Cet équipement remplace un parking en plein air de 130 places, réparties dans un espace couvert d’un revêtement en bitume et sur lequel étaient disséminés quelques sujets arborés de moindre intérêt, hormis cependant un grand chêne et un pin parasol dont la présence marque nettement le paysage. Une expertise a permis de définir des précautions et aménagements nécessaires pour préserver le pin parasol autant que possible et le protéger pendant les travaux (rayon de protection de 8 m autour du collet et haubanage).
La biodiversité existante en limite du bois du château a pu être préservée, en répartissant 245 places de parking sur 4 niveaux, grâce au dénivelé existant de 13 mètres entre l’accès proche du village et le point bas proche du vallon du Rougon.

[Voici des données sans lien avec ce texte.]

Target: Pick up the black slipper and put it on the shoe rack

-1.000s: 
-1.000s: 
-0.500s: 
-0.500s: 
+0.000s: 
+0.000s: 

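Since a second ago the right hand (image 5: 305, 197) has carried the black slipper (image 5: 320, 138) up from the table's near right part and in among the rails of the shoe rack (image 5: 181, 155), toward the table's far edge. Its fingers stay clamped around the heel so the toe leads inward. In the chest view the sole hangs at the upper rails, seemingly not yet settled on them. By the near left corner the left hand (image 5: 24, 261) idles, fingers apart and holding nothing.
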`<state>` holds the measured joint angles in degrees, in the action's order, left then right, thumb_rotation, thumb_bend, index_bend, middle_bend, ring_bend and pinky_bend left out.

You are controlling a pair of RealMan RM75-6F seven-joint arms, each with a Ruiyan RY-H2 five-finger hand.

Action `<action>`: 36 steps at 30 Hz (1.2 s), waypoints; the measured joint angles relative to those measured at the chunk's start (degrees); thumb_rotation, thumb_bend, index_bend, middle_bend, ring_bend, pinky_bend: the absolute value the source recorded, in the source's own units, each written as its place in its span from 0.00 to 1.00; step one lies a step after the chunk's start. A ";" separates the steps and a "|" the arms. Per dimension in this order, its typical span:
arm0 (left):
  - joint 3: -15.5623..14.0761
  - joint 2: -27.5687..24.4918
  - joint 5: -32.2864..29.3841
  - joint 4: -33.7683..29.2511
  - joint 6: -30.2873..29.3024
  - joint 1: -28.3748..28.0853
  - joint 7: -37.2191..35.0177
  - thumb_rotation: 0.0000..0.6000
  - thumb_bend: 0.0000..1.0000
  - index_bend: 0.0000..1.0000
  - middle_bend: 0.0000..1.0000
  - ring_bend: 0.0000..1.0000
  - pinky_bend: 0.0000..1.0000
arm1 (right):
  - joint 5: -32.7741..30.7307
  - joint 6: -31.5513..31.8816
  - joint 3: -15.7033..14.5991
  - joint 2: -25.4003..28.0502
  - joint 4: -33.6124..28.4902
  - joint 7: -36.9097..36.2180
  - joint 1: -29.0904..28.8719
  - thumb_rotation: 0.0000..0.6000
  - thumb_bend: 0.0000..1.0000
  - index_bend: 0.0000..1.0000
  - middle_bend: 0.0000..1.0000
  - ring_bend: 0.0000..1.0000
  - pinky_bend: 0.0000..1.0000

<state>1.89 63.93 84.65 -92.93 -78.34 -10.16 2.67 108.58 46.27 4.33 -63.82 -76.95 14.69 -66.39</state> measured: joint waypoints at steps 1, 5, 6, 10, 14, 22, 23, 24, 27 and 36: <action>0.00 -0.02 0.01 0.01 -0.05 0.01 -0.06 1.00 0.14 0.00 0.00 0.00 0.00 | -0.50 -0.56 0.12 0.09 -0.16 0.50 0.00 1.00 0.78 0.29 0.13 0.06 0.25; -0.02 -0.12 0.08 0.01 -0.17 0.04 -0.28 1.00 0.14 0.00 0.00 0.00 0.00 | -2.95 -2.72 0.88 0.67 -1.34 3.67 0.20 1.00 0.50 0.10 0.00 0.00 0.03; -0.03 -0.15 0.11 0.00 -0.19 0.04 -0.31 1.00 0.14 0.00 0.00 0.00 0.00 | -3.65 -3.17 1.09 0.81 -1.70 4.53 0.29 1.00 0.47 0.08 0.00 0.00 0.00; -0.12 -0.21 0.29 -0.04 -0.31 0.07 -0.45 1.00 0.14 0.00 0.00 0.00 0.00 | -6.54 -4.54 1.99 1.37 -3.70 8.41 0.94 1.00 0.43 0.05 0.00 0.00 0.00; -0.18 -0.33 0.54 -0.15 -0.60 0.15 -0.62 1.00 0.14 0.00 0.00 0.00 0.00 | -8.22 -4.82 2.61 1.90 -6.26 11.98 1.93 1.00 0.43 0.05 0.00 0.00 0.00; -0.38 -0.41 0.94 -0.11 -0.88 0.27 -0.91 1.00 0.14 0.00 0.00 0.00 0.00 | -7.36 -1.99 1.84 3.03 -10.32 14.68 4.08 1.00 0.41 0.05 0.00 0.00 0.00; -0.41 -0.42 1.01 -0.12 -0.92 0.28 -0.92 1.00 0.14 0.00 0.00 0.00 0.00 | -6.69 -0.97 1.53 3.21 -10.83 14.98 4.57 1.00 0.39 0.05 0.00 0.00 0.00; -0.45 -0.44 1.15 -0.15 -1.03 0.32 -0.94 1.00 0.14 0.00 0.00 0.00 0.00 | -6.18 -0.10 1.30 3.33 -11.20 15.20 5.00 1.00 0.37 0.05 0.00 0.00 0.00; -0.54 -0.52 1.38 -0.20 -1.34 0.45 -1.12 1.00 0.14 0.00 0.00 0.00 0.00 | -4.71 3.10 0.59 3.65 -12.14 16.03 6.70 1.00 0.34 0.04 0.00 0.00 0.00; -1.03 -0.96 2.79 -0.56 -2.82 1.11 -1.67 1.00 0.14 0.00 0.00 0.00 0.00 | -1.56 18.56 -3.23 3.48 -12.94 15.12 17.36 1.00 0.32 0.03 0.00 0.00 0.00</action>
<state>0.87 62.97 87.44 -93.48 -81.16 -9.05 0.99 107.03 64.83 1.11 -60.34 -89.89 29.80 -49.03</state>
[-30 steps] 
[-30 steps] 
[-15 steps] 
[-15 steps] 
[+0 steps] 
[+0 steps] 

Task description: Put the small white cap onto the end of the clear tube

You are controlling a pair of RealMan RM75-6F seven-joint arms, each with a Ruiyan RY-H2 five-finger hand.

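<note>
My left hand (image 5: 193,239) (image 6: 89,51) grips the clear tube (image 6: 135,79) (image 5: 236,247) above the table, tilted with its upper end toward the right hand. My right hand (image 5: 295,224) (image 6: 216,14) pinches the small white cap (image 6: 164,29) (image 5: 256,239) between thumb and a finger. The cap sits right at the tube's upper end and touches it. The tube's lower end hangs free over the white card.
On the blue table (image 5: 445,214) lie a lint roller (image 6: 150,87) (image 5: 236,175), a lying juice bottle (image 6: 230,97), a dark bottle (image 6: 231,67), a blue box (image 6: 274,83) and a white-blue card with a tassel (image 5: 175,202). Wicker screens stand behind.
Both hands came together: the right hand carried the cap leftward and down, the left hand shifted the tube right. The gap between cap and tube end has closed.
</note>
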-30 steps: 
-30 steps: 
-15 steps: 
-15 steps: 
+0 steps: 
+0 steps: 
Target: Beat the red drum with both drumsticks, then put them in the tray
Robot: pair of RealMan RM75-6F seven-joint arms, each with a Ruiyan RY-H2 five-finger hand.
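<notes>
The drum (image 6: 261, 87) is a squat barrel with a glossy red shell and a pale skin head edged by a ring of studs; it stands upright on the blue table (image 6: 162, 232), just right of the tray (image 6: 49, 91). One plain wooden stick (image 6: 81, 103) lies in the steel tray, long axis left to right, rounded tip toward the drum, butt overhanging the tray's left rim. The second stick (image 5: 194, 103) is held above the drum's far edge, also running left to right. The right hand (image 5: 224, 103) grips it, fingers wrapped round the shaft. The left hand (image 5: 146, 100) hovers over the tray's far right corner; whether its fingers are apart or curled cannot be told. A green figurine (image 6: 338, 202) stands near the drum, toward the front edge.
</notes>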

L'entrée du nouveau parking enterré est située en entrée nord de la ville, en bordure de l'axe principal de circulation. Cet accès facile proche du village laisse plus d’espace aux piétons et aux vélos dans le centre ancien, encourage la pratique de la marche à pied, et facilite l’accès aux stations proches de transports collectifs, train TER et autobus.
Afin de valoriser la vue du château depuis le boulevard urbain, il a été choisi d’enterrer ce parking et de le recouvrir par un espace végétalisé, en extension du parc existant autour du château. Cette option a pour effet d'augmenter de 10% les espaces boisés et végétalisés en centre-ville avec l’ajout de 3000 m² d’espaces verts, l’espace dédié à la biodiversité en ville, d’améliorer la qualité de vie de ses habitants en leur proposant un parc public agrandi, riche d’une végétation susceptible de leur apporter fraicheur et détente.
Pour choisir les plantations qui composent cet aménagement paysager, il a été tenu compte de leur capacité d’adaptation au climat méditerranéen, de l’évolution en cours du climat, de leur besoin en eau dans un contexte où la ressource en eau invite à la « sobriété ».
L’ensemble de l’aménagement paysager s’appuie en cohérence sur les propositions de Gilles Clément qui imaginait en 2004 un parcours entre la « Clairière des jardins » autour du château et le « Bois des transparences » ou s’entremêlent des sentiers à peine marqués.